## Assigned task
Give back all of the data, word for word.

## Exercise data
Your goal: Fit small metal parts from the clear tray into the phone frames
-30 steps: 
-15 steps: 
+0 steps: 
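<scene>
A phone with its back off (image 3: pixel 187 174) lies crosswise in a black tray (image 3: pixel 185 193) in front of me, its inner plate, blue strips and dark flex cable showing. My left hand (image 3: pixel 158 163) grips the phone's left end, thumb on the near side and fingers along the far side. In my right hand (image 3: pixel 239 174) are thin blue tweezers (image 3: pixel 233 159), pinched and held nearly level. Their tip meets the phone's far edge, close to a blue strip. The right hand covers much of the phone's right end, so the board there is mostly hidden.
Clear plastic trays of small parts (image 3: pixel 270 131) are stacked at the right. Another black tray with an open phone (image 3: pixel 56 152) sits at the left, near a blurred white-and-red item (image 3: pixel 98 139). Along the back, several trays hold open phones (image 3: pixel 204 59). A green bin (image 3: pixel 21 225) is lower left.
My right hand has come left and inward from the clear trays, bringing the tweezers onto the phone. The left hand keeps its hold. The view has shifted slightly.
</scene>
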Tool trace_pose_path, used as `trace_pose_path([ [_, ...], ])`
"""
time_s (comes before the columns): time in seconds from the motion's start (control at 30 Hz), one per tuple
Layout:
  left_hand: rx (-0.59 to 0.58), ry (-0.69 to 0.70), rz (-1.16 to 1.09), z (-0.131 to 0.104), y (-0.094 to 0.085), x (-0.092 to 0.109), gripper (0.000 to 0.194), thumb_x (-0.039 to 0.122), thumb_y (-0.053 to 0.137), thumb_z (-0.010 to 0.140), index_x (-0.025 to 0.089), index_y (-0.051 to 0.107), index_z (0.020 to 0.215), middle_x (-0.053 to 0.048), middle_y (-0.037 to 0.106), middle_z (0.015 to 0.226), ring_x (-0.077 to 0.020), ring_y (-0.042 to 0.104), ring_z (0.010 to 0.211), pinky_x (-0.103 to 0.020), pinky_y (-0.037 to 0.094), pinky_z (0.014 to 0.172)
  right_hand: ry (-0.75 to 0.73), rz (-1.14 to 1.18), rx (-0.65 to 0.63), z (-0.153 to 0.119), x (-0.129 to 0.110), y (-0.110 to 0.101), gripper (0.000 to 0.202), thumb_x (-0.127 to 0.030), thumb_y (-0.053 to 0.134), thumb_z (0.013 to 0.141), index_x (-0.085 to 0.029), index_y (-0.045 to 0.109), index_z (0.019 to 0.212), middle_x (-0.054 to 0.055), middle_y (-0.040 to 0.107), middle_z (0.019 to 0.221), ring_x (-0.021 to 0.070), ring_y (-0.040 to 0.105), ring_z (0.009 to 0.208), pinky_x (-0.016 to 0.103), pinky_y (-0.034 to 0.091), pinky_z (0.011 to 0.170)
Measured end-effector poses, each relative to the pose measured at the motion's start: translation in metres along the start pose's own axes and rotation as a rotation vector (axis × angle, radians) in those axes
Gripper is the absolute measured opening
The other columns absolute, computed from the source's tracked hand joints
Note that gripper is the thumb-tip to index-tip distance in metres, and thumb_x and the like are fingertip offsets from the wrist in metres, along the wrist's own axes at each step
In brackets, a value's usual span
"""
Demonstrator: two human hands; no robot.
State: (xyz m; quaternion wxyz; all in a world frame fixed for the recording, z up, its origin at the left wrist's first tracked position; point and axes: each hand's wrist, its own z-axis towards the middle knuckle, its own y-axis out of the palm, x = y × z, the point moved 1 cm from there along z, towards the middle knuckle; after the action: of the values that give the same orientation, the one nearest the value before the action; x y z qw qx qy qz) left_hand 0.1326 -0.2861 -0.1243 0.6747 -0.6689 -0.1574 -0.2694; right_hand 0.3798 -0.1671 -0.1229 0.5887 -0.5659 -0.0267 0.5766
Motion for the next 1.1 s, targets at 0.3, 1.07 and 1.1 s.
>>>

## Task solution
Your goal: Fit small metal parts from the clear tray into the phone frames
-30 steps: 
-15 steps: 
+0 steps: 
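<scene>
A phone with its back off (image 3: pixel 187 174) lies crosswise in a black tray (image 3: pixel 185 193) in front of me, its inner plate, blue strips and dark flex cable showing. My left hand (image 3: pixel 158 163) grips the phone's left end, thumb on the near side and fingers along the far side. In my right hand (image 3: pixel 239 174) are thin blue tweezers (image 3: pixel 233 159), pinched and held nearly level. Their tip meets the phone's far edge, close to a blue strip. The right hand covers much of the phone's right end, so the board there is mostly hidden.
Clear plastic trays of small parts (image 3: pixel 270 131) are stacked at the right. Another black tray with an open phone (image 3: pixel 56 152) sits at the left, near a blurred white-and-red item (image 3: pixel 98 139). Along the back, several trays hold open phones (image 3: pixel 204 59). A green bin (image 3: pixel 21 225) is lower left.
My right hand has come left and inward from the clear trays, bringing the tweezers onto the phone. The left hand keeps its hold. The view has shifted slightly.
</scene>
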Tool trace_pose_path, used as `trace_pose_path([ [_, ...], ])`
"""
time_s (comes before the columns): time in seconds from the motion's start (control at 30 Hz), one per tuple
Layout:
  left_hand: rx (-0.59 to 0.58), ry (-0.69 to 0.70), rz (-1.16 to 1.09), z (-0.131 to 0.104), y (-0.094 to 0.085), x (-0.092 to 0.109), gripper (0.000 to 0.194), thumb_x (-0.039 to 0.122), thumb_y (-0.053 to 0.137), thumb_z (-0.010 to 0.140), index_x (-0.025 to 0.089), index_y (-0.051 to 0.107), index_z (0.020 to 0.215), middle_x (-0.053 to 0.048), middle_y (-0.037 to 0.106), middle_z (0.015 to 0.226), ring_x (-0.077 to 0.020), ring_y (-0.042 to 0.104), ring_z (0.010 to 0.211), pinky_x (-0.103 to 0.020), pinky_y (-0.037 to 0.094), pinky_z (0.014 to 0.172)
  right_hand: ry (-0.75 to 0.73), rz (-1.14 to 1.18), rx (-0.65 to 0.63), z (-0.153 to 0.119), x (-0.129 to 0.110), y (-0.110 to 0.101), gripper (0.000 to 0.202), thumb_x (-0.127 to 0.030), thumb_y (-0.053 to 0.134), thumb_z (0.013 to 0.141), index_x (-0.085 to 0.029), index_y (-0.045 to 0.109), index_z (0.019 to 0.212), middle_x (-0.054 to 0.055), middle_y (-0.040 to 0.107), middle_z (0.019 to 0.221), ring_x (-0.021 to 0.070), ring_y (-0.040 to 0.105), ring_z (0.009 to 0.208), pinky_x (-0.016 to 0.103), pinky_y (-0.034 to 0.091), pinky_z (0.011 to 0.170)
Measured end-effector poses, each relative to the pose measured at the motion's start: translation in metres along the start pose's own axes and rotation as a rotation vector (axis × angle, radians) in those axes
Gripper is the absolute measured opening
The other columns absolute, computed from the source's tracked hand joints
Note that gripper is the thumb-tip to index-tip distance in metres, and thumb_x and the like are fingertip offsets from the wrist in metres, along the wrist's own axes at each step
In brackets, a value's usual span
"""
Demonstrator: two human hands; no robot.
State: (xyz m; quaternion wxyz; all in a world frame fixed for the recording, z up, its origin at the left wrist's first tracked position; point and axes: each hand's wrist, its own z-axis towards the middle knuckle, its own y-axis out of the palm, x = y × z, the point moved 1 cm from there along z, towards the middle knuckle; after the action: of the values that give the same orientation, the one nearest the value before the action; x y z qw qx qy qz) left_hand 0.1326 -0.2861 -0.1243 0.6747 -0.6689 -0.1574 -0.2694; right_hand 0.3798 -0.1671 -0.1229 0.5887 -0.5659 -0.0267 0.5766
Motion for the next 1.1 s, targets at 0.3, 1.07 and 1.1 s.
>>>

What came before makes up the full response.